**What you need to do:** Reproduce exactly the opening lines of the listing, stopping after the line that contains "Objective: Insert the" and including it.

---

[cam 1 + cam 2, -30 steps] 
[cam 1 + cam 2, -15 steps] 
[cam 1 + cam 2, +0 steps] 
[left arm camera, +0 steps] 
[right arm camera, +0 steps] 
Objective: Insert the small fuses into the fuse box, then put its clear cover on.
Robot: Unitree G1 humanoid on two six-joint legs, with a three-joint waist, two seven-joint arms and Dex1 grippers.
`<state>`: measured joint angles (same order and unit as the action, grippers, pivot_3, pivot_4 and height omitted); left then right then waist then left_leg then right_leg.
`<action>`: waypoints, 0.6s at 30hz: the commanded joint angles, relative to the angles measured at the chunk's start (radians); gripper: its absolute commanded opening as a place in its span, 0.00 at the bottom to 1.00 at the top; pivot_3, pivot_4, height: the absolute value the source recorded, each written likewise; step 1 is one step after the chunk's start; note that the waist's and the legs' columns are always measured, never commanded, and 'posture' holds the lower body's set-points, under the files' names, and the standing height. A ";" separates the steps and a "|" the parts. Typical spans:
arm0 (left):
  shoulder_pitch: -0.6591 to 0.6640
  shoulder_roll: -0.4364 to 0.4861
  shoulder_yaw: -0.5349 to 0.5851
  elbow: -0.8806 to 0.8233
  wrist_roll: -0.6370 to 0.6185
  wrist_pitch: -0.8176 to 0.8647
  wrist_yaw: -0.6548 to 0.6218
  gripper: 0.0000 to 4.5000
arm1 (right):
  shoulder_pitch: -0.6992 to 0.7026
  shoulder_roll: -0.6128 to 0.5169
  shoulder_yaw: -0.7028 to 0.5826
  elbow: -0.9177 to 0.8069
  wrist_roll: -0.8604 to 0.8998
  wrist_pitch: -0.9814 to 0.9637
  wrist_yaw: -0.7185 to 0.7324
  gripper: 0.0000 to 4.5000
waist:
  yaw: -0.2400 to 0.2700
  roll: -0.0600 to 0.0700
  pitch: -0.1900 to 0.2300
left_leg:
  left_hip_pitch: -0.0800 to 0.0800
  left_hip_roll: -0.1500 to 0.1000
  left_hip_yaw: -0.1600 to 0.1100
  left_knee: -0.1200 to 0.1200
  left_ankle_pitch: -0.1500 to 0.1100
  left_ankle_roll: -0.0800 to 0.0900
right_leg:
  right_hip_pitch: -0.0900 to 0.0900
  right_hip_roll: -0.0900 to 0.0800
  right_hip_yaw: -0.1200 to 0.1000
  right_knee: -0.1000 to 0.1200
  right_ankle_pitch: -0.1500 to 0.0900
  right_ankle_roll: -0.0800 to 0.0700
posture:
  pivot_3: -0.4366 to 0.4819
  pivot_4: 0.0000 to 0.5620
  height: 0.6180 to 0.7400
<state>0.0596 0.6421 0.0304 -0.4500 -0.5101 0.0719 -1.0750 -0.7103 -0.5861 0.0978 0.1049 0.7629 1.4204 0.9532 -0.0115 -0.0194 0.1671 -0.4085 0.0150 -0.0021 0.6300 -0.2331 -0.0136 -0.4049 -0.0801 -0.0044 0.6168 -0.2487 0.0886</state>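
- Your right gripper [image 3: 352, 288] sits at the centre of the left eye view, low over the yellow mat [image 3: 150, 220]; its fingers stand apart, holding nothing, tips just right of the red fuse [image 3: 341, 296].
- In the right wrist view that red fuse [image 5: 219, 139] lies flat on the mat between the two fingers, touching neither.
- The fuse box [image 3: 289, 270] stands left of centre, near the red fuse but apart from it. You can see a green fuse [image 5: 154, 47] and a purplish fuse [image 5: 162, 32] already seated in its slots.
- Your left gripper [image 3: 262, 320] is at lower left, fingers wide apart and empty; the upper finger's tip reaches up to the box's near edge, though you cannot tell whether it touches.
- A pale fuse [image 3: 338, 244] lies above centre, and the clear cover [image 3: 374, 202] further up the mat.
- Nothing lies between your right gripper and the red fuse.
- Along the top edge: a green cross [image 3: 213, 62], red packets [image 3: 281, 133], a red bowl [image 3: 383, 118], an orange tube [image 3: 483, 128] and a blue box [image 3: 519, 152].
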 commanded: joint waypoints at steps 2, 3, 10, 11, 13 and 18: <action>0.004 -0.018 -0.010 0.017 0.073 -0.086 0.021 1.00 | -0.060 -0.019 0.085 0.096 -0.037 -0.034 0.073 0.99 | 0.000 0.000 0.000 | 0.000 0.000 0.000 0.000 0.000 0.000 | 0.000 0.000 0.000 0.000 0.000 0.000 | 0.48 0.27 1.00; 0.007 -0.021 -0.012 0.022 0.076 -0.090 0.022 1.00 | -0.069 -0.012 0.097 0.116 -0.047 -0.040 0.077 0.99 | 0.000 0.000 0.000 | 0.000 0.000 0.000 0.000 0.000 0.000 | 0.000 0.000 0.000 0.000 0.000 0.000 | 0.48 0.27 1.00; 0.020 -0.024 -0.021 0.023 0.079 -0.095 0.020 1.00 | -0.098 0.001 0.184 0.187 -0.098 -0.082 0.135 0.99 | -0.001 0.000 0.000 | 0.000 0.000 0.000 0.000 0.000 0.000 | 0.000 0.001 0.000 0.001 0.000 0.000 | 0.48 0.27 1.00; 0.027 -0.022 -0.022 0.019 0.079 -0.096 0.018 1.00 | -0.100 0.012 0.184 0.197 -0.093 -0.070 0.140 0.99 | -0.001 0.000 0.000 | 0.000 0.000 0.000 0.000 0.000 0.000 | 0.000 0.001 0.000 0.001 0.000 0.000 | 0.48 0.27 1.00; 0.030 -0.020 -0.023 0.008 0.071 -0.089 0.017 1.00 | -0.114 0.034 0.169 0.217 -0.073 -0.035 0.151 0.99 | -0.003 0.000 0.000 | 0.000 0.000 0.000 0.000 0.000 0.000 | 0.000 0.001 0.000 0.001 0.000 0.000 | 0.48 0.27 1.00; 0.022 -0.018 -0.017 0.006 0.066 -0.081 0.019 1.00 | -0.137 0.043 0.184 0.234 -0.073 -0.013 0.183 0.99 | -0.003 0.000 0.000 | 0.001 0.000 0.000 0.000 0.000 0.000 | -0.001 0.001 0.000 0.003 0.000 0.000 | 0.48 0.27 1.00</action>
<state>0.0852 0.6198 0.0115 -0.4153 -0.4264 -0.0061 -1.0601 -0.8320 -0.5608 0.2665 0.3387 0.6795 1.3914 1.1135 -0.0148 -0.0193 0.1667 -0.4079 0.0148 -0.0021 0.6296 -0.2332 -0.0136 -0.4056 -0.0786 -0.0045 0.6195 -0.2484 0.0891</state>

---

**Output of the exercise:**
[cam 1 + cam 2, -30 steps] 
[cam 1 + cam 2, -15 steps] 
[cam 1 + cam 2, +0 steps] 
[left arm camera, +0 steps] 
[right arm camera, +0 steps] 
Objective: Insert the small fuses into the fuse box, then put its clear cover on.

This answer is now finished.